Material to process ->

§ §

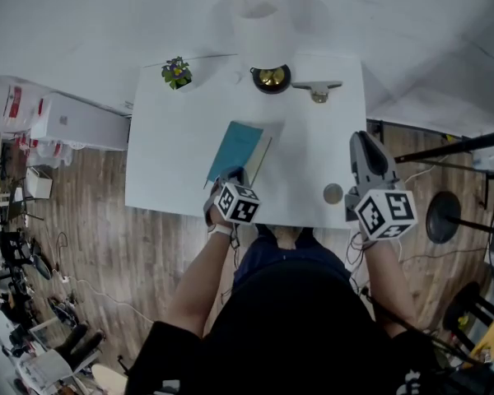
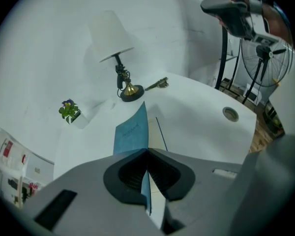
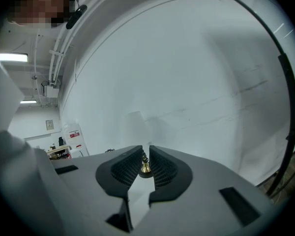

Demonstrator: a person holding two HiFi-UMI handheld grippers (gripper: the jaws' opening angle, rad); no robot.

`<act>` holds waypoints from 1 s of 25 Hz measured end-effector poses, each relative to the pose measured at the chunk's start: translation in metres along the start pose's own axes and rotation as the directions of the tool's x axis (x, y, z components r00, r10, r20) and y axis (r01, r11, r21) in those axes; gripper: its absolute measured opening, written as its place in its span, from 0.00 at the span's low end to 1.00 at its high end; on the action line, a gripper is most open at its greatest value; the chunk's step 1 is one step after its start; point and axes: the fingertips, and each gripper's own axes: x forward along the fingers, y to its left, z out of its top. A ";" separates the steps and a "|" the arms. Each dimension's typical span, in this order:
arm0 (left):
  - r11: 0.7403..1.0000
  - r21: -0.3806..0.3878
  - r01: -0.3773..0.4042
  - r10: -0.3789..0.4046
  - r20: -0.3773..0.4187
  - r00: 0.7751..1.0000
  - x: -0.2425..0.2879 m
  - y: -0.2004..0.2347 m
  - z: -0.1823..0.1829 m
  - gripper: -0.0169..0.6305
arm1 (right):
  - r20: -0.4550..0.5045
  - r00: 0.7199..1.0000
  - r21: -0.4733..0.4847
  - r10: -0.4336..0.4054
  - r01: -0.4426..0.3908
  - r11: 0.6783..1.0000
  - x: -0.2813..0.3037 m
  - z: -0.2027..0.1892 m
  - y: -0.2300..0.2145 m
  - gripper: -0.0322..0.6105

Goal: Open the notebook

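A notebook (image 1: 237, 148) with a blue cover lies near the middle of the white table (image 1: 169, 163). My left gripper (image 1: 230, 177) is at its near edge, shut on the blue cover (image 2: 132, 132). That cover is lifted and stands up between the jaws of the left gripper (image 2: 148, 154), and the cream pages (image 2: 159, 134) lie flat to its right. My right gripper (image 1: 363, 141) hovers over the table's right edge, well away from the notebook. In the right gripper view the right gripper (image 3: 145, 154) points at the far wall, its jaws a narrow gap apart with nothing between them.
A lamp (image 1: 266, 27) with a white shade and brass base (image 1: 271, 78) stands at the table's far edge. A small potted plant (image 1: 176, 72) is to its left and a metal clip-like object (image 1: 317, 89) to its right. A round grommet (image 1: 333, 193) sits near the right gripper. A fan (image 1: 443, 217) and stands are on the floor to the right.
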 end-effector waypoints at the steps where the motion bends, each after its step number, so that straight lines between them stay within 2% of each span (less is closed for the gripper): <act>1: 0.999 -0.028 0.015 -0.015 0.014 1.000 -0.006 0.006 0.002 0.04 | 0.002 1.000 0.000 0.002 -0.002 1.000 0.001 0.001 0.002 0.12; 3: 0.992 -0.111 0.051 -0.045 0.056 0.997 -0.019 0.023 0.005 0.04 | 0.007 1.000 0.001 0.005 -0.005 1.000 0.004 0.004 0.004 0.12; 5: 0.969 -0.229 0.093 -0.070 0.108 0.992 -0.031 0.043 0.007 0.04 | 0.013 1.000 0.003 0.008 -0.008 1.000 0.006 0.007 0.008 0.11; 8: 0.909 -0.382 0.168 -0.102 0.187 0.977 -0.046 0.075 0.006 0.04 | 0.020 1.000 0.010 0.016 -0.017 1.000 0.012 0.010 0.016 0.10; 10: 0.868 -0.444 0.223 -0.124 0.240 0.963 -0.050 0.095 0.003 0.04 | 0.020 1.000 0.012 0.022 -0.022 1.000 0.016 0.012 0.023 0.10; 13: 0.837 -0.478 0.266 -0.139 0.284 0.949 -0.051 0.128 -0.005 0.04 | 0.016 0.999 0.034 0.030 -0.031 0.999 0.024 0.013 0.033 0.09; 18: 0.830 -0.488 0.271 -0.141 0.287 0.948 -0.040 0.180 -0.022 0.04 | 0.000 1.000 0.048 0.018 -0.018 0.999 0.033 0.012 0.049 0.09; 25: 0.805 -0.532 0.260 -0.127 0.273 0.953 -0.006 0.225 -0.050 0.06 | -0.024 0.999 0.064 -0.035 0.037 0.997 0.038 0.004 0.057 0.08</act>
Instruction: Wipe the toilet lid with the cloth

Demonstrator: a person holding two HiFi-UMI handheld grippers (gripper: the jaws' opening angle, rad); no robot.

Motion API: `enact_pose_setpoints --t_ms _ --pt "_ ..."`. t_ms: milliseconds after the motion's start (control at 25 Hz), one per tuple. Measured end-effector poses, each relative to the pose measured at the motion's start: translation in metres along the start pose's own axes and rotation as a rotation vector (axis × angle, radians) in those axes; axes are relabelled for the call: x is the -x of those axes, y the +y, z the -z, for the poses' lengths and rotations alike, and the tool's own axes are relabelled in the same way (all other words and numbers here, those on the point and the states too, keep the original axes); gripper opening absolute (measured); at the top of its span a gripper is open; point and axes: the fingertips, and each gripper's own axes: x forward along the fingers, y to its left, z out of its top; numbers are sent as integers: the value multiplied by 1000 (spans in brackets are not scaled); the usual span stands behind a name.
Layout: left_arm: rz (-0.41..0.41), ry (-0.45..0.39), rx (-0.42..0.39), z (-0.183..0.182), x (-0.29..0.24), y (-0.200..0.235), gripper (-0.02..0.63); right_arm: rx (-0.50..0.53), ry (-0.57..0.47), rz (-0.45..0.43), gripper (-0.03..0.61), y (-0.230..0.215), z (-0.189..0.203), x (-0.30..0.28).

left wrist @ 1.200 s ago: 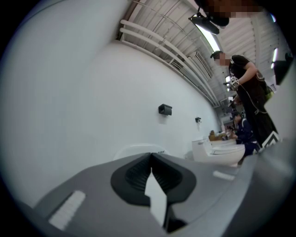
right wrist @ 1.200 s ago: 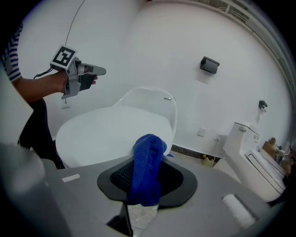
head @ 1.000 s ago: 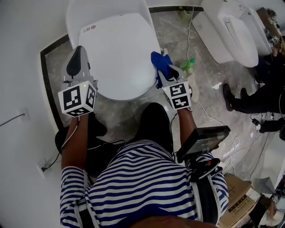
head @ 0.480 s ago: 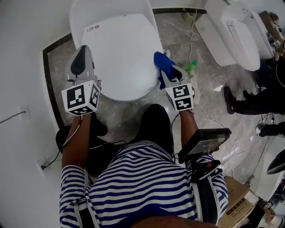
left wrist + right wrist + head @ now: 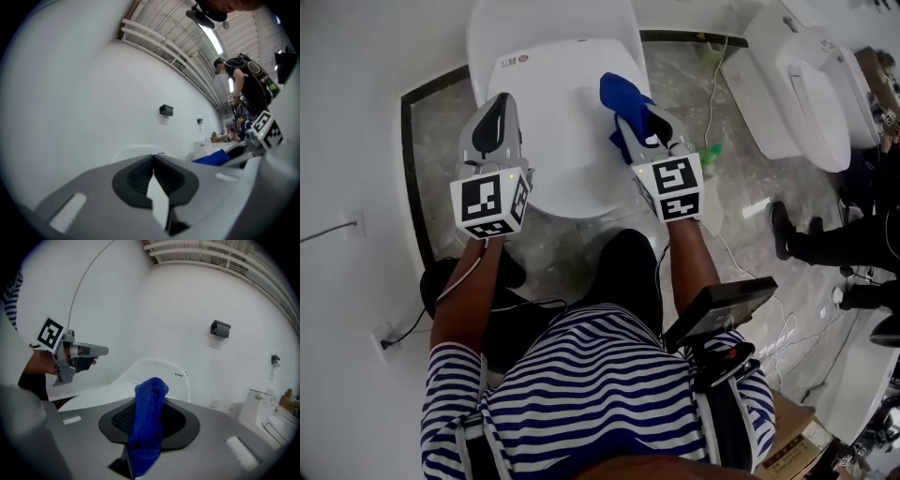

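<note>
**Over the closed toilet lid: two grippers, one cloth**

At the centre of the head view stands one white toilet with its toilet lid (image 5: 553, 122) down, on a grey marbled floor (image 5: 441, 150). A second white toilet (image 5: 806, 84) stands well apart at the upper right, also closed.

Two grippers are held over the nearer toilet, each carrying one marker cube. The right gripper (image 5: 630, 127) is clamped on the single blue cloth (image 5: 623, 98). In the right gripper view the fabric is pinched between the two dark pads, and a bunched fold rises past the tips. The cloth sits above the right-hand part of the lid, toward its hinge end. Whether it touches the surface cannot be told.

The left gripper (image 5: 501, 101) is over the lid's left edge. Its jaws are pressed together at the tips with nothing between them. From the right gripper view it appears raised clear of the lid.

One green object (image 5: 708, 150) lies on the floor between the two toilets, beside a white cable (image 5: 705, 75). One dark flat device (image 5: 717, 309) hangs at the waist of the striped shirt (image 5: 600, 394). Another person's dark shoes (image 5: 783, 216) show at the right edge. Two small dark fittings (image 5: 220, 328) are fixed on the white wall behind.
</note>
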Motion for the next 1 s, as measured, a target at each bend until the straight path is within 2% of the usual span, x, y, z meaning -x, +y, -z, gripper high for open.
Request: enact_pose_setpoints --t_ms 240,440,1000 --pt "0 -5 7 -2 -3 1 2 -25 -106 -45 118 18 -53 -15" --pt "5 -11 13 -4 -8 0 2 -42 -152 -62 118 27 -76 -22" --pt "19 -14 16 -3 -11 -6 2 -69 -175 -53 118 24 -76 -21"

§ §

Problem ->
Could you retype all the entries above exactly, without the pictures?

Response box ->
Demonstrator: a person holding two HiFi-UMI handheld grippers (gripper: the jaws' opening angle, rad); no robot.

`<act>` holds waypoints from 1 s of 25 Hz measured end-effector poses, each relative to the pose measured at the chunk's start: translation in metres along the start pose's own axes and rotation as the directions of the tool's x axis (x, y, z components r00, r10, r20) and y axis (r01, r11, r21) in those axes; gripper: its absolute measured opening, written as its place in its span, from 0.00 at the span's low end to 1.00 at its high end; on the action line, a gripper is most open at its greatest value; the chunk's step 1 is one step after its start; point and axes: the fingertips, and each gripper's own axes: x forward along the fingers, y to its left, z out of its top. A ";" separates the steps and a "|" the arms. Each dimension's typical span, in this order:
arm0 (left):
  - r11: 0.7403..1.0000
  - r21: -0.3806..0.3878
  - r01: -0.3773..0.4042
  - r10: -0.3789..0.4046
  - r20: -0.3773..0.4187
  - r00: 0.7751..1.0000
  - x: -0.2425..0.2879 m
  - y: -0.2004..0.2347 m
  - z: -0.1823..0.1829 m
  - gripper: -0.0169..0.6305
arm1 (right):
  - r20: -0.4550..0.5045
  - r00: 0.7199..1.0000
  - r21: -0.4733..0.4847
  - r10: -0.4336..0.4054
  - r01: -0.4426..0.3908
  - r11: 0.6783..1.0000
  - x: -0.2813..0.3037 m
  - z: -0.2027..0.1892 m
  - y: -0.2300..0.2145 m
  - gripper: -0.0322..0.6105

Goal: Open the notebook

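A notebook (image 1: 237, 148) with a blue cover lies near the middle of the white table (image 1: 169, 163). My left gripper (image 1: 230, 177) is at its near edge, shut on the blue cover (image 2: 132, 132). That cover is lifted and stands up between the jaws of the left gripper (image 2: 148, 154), and the cream pages (image 2: 159, 134) lie flat to its right. My right gripper (image 1: 363, 141) hovers over the table's right edge, well away from the notebook. In the right gripper view the right gripper (image 3: 145, 154) points at the far wall, its jaws a narrow gap apart with nothing between them.
A lamp (image 1: 266, 27) with a white shade and brass base (image 1: 271, 78) stands at the table's far edge. A small potted plant (image 1: 176, 72) is to its left and a metal clip-like object (image 1: 317, 89) to its right. A round grommet (image 1: 333, 193) sits near the right gripper. A fan (image 1: 443, 217) and stands are on the floor to the right.
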 end-effector waypoints at the steps where the motion bends, each after its step number, so that straight lines between them stay within 2% of each span (less is closed for the gripper): <act>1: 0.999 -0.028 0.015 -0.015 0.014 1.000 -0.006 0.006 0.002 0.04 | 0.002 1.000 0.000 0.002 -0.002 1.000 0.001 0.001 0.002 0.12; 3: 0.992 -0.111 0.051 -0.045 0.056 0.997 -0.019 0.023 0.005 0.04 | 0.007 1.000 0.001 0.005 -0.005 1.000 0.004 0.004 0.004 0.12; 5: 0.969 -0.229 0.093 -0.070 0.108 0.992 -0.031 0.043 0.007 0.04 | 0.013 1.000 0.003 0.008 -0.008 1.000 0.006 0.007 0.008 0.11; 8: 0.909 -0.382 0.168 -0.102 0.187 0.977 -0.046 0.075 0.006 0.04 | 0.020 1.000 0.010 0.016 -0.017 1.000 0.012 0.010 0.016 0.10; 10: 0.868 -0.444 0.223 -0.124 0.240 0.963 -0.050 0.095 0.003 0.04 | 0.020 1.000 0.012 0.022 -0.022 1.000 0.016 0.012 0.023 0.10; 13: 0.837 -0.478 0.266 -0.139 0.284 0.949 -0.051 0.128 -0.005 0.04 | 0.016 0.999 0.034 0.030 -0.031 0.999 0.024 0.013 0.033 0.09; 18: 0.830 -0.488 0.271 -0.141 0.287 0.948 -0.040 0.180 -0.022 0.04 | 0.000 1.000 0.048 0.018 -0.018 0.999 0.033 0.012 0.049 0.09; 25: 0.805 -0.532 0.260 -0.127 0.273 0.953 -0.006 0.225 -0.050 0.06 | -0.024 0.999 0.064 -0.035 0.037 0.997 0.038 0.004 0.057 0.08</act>
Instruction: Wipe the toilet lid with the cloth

Demonstrator: a person holding two HiFi-UMI handheld grippers (gripper: the jaws' opening angle, rad); no robot.

Motion API: `enact_pose_setpoints --t_ms _ --pt "_ ..."`. t_ms: milliseconds after the motion's start (control at 25 Hz), one per tuple. Measured end-effector poses, each relative to the pose measured at the motion's start: translation in metres along the start pose's own axes and rotation as a rotation vector (axis × angle, radians) in those axes; axes are relabelled for the call: x is the -x of those axes, y the +y, z the -z, for the poses' lengths and rotations alike, and the tool's own axes are relabelled in the same way (all other words and numbers here, those on the point and the states too, keep the original axes); gripper opening absolute (measured); at the top of its span a gripper is open; point and axes: the fingertips, and each gripper's own axes: x forward along the fingers, y to its left, z out of its top; numbers are sent as integers: the value multiplied by 1000 (spans in brackets are not scaled); the usual span stands behind a name.
Layout: left_arm: rz (-0.41..0.41), ry (-0.45..0.39), rx (-0.42..0.39), z (-0.183..0.182), x (-0.29..0.24), y (-0.200..0.235), gripper (-0.02..0.63); right_arm: rx (-0.50..0.53), ry (-0.57..0.47), rz (-0.45..0.43), gripper (-0.03..0.61), y (-0.230..0.215), z (-0.189..0.203), x (-0.30..0.28).

left wrist @ 1.200 s ago: 
right wrist @ 1.200 s ago: 
head @ 1.000 s ago: 
head @ 0.480 s ago: 
left wrist + right wrist + head @ now: 

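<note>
**Over the closed toilet lid: two grippers, one cloth**

At the centre of the head view stands one white toilet with its toilet lid (image 5: 553, 122) down, on a grey marbled floor (image 5: 441, 150). A second white toilet (image 5: 806, 84) stands well apart at the upper right, also closed.

Two grippers are held over the nearer toilet, each carrying one marker cube. The right gripper (image 5: 630, 127) is clamped on the single blue cloth (image 5: 623, 98). In the right gripper view the fabric is pinched between the two dark pads, and a bunched fold rises past the tips. The cloth sits above the right-hand part of the lid, toward its hinge end. Whether it touches the surface cannot be told.

The left gripper (image 5: 501, 101) is over the lid's left edge. Its jaws are pressed together at the tips with nothing between them. From the right gripper view it appears raised clear of the lid.

One green object (image 5: 708, 150) lies on the floor between the two toilets, beside a white cable (image 5: 705, 75). One dark flat device (image 5: 717, 309) hangs at the waist of the striped shirt (image 5: 600, 394). Another person's dark shoes (image 5: 783, 216) show at the right edge. Two small dark fittings (image 5: 220, 328) are fixed on the white wall behind.
</note>
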Motion for the next 1 s, as measured, a target at each bend until the straight path is within 2% of the usual span, x, y, z meaning -x, +y, -z, gripper high for open.
Request: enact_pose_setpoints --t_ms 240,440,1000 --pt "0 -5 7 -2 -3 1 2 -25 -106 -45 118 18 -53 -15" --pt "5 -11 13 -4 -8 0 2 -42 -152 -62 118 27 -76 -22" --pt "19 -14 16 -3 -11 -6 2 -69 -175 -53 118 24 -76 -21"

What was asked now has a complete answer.